従順な地震兵器

田村の餌箱で拾ってきた「冬」グリーゼ著を読む。
去年、装丁違いをみるため揃えた、昭和十年代の
「随想録」巻末広告に
「現代ナチス文学の代表的傑作訳業成る!」
としてあって、気になってたのだ。
高校のとき愛読してたユグナンに最も近いものを
感じた。
なぜユグナンが「呪われた作家」といわれてたか
なんとなくわかった気がした。



去年のいまごろはまだ
「あそこはアイポッドのスピーカー作ってる会社
だから、株かっとくと儲かるよ」
みたいな話が、全くそんなものに興味のない私の
耳にも入ってきてたのかと思うと、感慨ふかい。
もうだれもくちにしない。
いい気味だと思う。
じっさい問題、いい学校を優秀な成績で卒業して
だれもが名前を知ってる企業で高収入、プライム
アドレスに家をかまえて…
みたいな、盤石に思われがちなライフスタイルが
どれほど危険なものか、世の中の大半はあまりに
無知である。
能力さえあれば、それは皆が求めてるものだから
手にいれることさえできれば、あえて選択自体を
問い直すことはない。
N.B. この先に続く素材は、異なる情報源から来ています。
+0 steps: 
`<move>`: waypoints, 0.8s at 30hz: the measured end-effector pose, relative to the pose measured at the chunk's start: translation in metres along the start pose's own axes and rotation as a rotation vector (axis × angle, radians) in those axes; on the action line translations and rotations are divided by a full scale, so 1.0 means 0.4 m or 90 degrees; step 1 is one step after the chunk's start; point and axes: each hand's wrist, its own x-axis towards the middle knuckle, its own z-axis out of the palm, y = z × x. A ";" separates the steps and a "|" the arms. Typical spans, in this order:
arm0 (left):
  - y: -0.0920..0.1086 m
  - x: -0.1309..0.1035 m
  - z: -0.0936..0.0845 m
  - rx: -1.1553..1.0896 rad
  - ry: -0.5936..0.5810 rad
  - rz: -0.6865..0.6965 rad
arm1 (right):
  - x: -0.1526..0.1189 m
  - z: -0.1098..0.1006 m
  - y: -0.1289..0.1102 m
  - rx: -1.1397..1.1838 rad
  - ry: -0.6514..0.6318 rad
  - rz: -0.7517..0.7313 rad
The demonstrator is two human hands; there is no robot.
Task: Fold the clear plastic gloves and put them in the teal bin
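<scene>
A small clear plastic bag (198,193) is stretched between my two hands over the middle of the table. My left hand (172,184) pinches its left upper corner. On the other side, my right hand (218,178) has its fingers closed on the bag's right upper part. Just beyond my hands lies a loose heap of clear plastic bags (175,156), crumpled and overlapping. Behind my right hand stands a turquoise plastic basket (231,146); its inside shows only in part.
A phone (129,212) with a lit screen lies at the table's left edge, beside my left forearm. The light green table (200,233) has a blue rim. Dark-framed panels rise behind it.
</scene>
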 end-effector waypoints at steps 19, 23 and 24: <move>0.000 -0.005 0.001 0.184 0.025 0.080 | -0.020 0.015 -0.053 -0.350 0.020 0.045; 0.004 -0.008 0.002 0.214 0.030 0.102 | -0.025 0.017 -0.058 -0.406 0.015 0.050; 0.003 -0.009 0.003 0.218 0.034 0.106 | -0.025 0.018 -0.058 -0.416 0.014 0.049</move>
レストランで
「1番いいワインもってきて」
と頼むようなものだ。
しかしこの手法は、社会慣習を真面目にうけとり
かつ、自らも社会に全幅の信頼をおいてるが如く
ふるまう必要がある。
自分の想像を超えるシステムを愛し、信じ、身を
捧げれば当然、儲かるだろう。
見返りは充分、期待していい。
しかし、どこかで誰かが今日も頑張って働いてる
のだから、俺にもチャンスがきっとあるはずだと
いうライフハックを信じるのと、911は陰謀だ
と信じたり、催眠術で人材開発できると信じたり
するのは、はあちゅうを見るまでもなく、延長線
上にある。
つまりベンジャミン・フルフォードさんみたいな
ひとこそが、やっぱり子供には1流の学歴が必要
と偏屈に思いこんでる30代マダムの、最大の友
理解者なのだ。
特に景気がわるくなったときにあらわになるのが
こうした盲信の構造である。



ちまたの話では、任期満了を迎え、なにか歴史に
足跡を残したい、とするブッシュ大統領の意向が
テロ指定を外させたと、言われてる。
しかしどうせ報道されないだろうから書いとくと
今日は、対テロ戦争アメリカが負けを認めた日
世界に対して、それとなくアピールした日なのだ。
これに続くのは敗戦処理で、もちろんアメリカも
それを期待してるのだが、どうかとも思う。
人間、やられるときはとことんまでやられるのが
ケンカの常だから。
もうひとことだけ言っとくと、ハイジャックとか
拉致被害者とかそんな話でもぜんぜんない。
日本も北朝鮮に負けたのだ。
たぶんほとんどのひとはそこまで自覚がないはず。